## The problem
Restate all of the data exactly.

## Data section

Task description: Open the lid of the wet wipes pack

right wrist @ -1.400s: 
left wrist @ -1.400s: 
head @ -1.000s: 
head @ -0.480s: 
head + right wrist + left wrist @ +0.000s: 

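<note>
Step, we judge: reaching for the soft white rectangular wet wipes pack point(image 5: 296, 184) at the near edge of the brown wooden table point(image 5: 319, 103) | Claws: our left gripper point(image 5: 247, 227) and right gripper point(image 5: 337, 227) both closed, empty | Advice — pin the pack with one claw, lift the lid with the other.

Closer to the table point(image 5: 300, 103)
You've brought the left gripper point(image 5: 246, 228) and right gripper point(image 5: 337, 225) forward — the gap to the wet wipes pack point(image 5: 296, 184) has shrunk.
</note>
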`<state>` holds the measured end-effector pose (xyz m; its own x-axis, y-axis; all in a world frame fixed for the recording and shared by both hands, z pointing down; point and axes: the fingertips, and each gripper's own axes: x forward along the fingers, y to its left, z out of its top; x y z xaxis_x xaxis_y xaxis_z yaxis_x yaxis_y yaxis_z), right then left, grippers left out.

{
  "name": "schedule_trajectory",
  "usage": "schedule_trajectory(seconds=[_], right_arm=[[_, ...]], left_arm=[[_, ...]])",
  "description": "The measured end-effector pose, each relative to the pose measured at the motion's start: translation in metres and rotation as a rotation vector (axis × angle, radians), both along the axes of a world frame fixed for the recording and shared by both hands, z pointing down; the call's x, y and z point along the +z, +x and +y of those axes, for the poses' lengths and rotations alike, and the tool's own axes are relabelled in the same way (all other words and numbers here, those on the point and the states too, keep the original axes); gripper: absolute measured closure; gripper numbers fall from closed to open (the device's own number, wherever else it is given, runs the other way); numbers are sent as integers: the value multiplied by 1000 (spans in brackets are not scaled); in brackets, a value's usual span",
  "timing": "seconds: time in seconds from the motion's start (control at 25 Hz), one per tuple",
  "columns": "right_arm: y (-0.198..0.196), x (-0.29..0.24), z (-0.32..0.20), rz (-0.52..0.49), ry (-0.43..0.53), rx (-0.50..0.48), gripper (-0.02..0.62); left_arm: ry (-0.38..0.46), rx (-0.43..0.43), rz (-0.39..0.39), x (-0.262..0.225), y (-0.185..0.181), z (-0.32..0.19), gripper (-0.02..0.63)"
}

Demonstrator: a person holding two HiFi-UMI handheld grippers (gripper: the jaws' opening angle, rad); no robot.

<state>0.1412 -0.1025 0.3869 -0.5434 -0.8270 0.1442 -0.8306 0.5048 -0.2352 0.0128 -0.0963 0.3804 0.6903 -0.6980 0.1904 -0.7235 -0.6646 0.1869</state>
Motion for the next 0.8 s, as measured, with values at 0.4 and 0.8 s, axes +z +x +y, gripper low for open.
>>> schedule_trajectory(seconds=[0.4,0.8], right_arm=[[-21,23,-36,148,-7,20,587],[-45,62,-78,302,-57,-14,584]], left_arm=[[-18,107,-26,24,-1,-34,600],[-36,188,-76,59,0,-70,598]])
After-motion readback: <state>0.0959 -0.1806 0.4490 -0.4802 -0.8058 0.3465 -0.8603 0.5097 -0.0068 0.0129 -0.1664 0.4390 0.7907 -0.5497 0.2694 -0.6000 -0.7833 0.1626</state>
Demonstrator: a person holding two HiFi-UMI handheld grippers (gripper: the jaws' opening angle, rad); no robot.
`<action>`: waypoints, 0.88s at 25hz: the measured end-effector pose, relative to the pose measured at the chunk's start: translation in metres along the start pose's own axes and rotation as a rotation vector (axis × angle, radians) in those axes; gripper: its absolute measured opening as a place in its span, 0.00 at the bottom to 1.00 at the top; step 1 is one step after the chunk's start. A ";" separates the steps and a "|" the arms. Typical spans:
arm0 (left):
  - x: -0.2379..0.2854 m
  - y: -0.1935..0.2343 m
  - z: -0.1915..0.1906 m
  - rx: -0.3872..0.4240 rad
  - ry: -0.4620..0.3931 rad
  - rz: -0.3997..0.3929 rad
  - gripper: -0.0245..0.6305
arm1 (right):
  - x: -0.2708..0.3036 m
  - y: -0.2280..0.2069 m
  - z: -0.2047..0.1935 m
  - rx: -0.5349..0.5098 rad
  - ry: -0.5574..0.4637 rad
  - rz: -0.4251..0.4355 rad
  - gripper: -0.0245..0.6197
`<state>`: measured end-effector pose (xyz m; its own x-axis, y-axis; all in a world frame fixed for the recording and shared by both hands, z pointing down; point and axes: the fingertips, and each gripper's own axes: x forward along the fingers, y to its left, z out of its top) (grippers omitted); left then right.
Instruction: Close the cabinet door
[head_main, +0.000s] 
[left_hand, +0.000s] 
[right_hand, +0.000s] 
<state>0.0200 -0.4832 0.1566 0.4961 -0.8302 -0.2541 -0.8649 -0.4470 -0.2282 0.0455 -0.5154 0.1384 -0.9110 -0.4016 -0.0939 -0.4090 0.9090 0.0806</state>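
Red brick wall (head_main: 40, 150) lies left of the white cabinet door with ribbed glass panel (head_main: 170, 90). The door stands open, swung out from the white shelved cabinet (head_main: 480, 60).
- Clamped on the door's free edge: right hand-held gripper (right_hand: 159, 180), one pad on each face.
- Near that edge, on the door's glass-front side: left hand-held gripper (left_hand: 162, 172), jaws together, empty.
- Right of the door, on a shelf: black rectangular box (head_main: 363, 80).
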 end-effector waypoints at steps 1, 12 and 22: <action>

## Response below
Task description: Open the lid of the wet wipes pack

right wrist @ -1.400s: 
left wrist @ -1.400s: 
head @ -1.000s: 
head @ -0.480s: 
head + right wrist + left wrist @ +0.000s: 

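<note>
Step, we judge: reaching for the soft white rectangular wet wipes pack point(image 5: 296, 184) at the near edge of the brown wooden table point(image 5: 319, 103) | Claws: our left gripper point(image 5: 247, 227) and right gripper point(image 5: 337, 227) both closed, empty | Advice — pin the pack with one claw, lift the lid with the other.

Closer to the table point(image 5: 300, 103)
You've brought the left gripper point(image 5: 246, 228) and right gripper point(image 5: 337, 225) forward — the gap to the wet wipes pack point(image 5: 296, 184) has shrunk.
</note>
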`<state>` holds the measured end-effector pose (xyz m; its own x-axis, y-axis; all in a world frame fixed for the recording and shared by both hands, z pointing down; point and axes: the fingertips, and each gripper's own axes: x forward along the fingers, y to its left, z out of its top; x y z xaxis_x xaxis_y xaxis_z yaxis_x yaxis_y yaxis_z), right then left, grippers left out.

{
  "name": "schedule_trajectory",
  "usage": "schedule_trajectory(seconds=[_], right_arm=[[_, ...]], left_arm=[[_, ...]])",
  "description": "The measured end-effector pose, each relative to the pose measured at the motion's start: translation in metres and rotation as a rotation vector (axis × angle, radians), both along the axes of a world frame fixed for the recording and shared by both hands, z pointing down; the call's x, y and z point along the +z, +x and +y of those axes, for the poses' lengths and rotations alike, and the tool's own axes are relabelled in the same way (all other words and numbers here, those on the point and the states too, keep the original axes); gripper: absolute measured closure; gripper numbers fall from closed to open (the device's own number, wherever else it is given, runs the other way); numbers are sent as integers: the value multiplied by 1000 (spans in brackets are not scaled); in brackets, a value's usual span",
  "timing": "seconds: time in seconds from the motion's start (control at 25 Hz), one per tuple",
  "columns": "right_arm: y (-0.198..0.196), x (-0.29..0.24), z (-0.32..0.20), rz (-0.52..0.49), ry (-0.43..0.53), rx (-0.50..0.48), gripper (-0.02..0.62); left_arm: ry (-0.38..0.46), rx (-0.43..0.43), rz (-0.39..0.39), x (-0.262..0.225), y (-0.185..0.181), z (-0.32..0.19), gripper (-0.02..0.63)"
}

Demonstrator: a person holding two HiFi-UMI handheld grippers (gripper: the jaws' opening angle, rad); no robot.

<state>0.1412 -0.1025 0.3869 -0.5434 -0.8270 0.1442 -0.8306 0.5048 -0.2352 0.0128 -0.0963 0.3804 0.6903 -0.6980 0.1904 -0.7235 -0.6646 0.1869</state>
Motion for the next 0.8 s, as measured, with values at 0.4 and 0.8 s, axes +z +x +y, gripper low for open.
>>> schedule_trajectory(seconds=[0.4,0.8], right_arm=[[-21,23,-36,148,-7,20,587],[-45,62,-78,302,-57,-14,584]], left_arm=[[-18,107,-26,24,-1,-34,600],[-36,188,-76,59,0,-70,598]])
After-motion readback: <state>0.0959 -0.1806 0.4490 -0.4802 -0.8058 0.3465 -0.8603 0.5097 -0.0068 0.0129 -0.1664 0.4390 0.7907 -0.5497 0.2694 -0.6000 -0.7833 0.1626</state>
Demonstrator: a person holding two HiFi-UMI handheld grippers (gripper: the jaws' opening angle, rad); no robot.
`<action>`: waypoints, 0.88s at 25hz: the measured end-effector pose, relative to the pose measured at the chunk's start: translation in metres along the start pose's own axes and rotation as a rotation vector (axis × angle, radians) in those axes; gripper: its absolute measured opening as a place in its span, 0.00 at the bottom to 1.00 at the top; step 1 is one step after the chunk's start. A ";" separates the steps and a "|" the arms. Typical spans:
arm0 (left):
  - x: -0.2379..0.2854 m
  - y: -0.1935..0.2343 m
  - z: -0.1915..0.1906 m
  - rx: -0.3872..0.4240 rad
  - ry: -0.4620..0.3931 rad
  - rz: -0.3997..0.3929 rad
  - gripper: -0.0245..0.6305
arm1 (right):
  - x: -0.2708..0.3036 m
  - y: -0.2280..0.2069 m
  - z: -0.2047..0.1935 m
  - rx: -0.5349..0.5098 rad
  - ry: -0.5574..0.4637 rad
  - rz: -0.4251..0.4355 rad
  - gripper: -0.0245..0.6197
`<state>`: measured end-effector pose (xyz m; its own x-axis, y-axis; all in a world frame fixed for the recording and shared by both hands, z pointing down; point and axes: the fingertips, and each gripper's own axes: x forward along the fingers, y to its left, z out of its top) (grippers omitted); left then right.
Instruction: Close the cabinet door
[head_main, +0.000s] 
[left_hand, +0.000s] 
[right_hand, +0.000s] 
<state>0.0200 -0.4832 0.1566 0.4961 -0.8302 -0.2541 -0.8649 -0.4470 -0.2282 0.0455 -0.5154 0.1384 -0.9110 -0.4016 -0.0939 -0.4090 0.9090 0.0806</state>
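Red brick wall (head_main: 40, 150) lies left of the white cabinet door with ribbed glass panel (head_main: 170, 90). The door stands open, swung out from the white shelved cabinet (head_main: 480, 60).
- Clamped on the door's free edge: right hand-held gripper (right_hand: 159, 180), one pad on each face.
- Near that edge, on the door's glass-front side: left hand-held gripper (left_hand: 162, 172), jaws together, empty.
- Right of the door, on a shelf: black rectangular box (head_main: 363, 80).
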 end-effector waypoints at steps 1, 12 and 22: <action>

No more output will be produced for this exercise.